• To do:
Please output only the lines running from the one that contains "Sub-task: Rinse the" through the last line of the data below, exactly as they stand, with no pictures.

• Data shown:
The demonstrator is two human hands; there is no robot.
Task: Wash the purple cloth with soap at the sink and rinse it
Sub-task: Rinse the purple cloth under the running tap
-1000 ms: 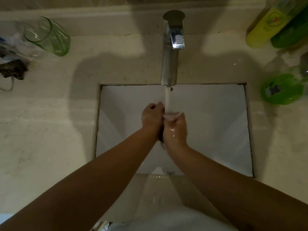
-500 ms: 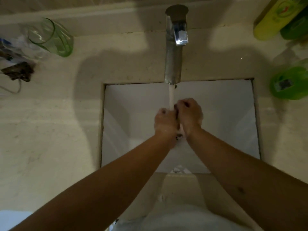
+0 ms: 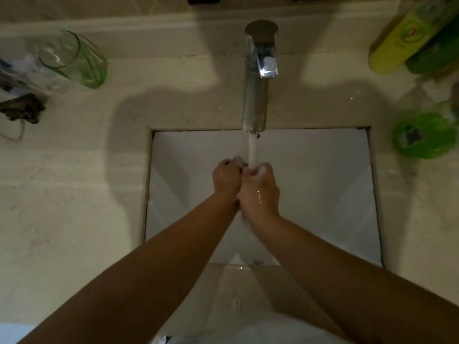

• Answer section:
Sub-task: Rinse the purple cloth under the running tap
-1000 ms: 
-500 ms: 
+0 ms: 

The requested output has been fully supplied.